By now, you are no doubt aware that the long-debated pay data component (“Component 2”) to the EEO1 Report is a requirement for this year’s reporting. The requirement first surfaced in 2016 but was the subject of repeated litigation that kept it from being implemented. Now, the EEOC has stated that it will open a portal for reporting by July 15th, and employers will have until September 30, 2019, to file their EEO1 Report, including Component 2 data based on their employees’ 2018 W-2 wages.
The original reporting requirement mandated that all employers affecting interstate commerce with 100 or more employees report W-2 wages for employees by race and gender within specific pay bands. While the EEOC has said that it will change the format for Component 2 Data, the agency has not yet explained what the format will be. Guidance on formatting may be forthcoming within the next few weeks.
So what’s the purpose of all this data collection anyway? Once the data has been collected, it will be shipped off to the University of Chicago’s National Opinion’s Research Center (“NORC”) for review. EEOC has sought to definitively demonstrate a statistically significant pay gap between men and women, and majority and minority employees, for decades. This tool is another in the agency’s chest to attempt to show that difference. Ultimately, EEOC could use this data to raise claims of pay discrimination based on gender and ethnicity.

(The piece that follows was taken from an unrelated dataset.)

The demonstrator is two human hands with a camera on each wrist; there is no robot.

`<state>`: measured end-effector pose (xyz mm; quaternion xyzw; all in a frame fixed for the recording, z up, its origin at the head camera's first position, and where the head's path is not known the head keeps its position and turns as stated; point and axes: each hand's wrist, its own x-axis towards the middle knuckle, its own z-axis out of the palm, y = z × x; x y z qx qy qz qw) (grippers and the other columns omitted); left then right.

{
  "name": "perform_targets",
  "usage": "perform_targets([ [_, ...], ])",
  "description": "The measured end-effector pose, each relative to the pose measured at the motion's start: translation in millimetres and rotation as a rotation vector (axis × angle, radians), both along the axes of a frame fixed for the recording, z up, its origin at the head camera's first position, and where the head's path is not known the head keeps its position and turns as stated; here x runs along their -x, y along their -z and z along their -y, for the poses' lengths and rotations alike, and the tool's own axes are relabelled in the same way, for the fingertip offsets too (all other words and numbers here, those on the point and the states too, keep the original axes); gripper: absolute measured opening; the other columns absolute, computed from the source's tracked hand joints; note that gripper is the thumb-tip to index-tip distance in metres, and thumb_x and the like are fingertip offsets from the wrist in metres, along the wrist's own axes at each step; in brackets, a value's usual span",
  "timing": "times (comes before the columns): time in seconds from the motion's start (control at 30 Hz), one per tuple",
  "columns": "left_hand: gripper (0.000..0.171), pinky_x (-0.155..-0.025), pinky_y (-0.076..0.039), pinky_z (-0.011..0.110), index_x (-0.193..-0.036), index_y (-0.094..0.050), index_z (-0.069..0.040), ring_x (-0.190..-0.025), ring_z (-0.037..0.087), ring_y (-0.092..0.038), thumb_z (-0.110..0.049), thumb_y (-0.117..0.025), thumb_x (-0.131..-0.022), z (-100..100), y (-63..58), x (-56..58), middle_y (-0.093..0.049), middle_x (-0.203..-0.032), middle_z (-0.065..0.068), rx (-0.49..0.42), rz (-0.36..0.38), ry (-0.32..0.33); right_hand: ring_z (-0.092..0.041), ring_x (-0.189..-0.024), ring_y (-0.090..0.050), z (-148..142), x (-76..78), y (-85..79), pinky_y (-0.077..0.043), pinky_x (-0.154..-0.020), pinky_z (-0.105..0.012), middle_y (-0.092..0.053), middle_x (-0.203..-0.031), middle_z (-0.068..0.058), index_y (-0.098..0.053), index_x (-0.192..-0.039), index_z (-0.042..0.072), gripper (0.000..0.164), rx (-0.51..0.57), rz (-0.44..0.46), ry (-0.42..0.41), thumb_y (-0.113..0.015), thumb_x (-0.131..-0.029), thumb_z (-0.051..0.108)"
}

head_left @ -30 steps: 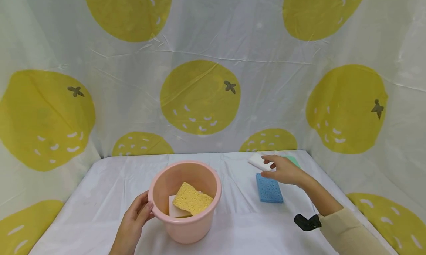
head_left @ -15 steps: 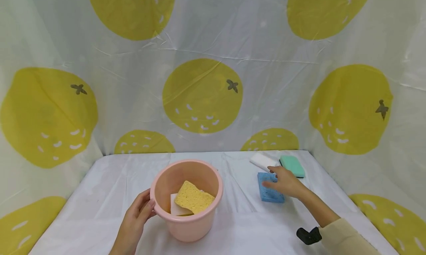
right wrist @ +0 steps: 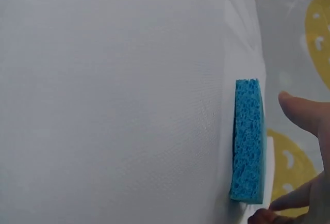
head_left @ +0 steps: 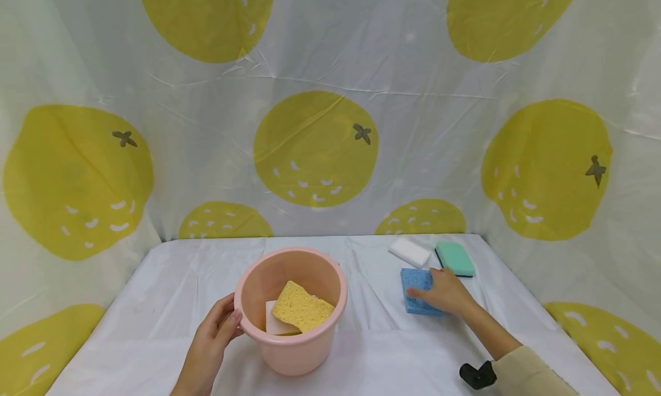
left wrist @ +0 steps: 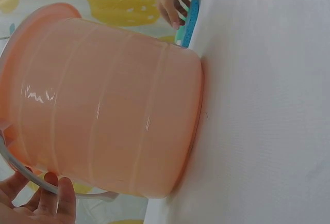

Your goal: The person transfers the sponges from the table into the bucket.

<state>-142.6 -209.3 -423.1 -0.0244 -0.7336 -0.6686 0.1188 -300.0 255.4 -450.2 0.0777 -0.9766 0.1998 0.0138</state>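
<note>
A pink bucket [head_left: 291, 353] stands on the white-covered table, with a yellow sponge [head_left: 301, 307] and a whitish block [head_left: 277, 320] inside it. My left hand [head_left: 210, 338] holds the bucket at the left of its rim; in the left wrist view its fingers [left wrist: 66, 198] lie at the pale handle [left wrist: 90, 195]. To the right lies a blue sponge [head_left: 415, 281]. My right hand [head_left: 448, 291] is over the sponge's right side, thumb and fingers spread apart. In the right wrist view the thumb [right wrist: 304, 111] stands clear of the blue sponge [right wrist: 247, 141], and the fingertips are near its lower end.
Behind the blue sponge lie a white sponge block [head_left: 409, 252] and a green sponge [head_left: 455, 258] with a dark underside. A white curtain [head_left: 320, 224] with yellow fruit prints encloses the table at the back and sides.
My right hand has moved back toward me and down, from above the white block to the blue sponge, uncovering the green sponge. The left hand has stayed at the bucket.
</note>
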Motion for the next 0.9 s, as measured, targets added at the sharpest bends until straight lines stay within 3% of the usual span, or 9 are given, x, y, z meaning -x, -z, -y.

So what should you do now? First, be ready to file your report if you are required to do so. In addition, you should consider an audit of your wage data now to get out in front of any issues that might surface.
Employers concerned about their own pay practices can undertake a wage analysis by race and gender. This will give the employer insight into how its pay practices may be viewed based on the data submitted. We do note that EEOC is unlikely to be able to take any action based on the data submitted in the near term. There is little doubt about the agency’s long-term goals, however.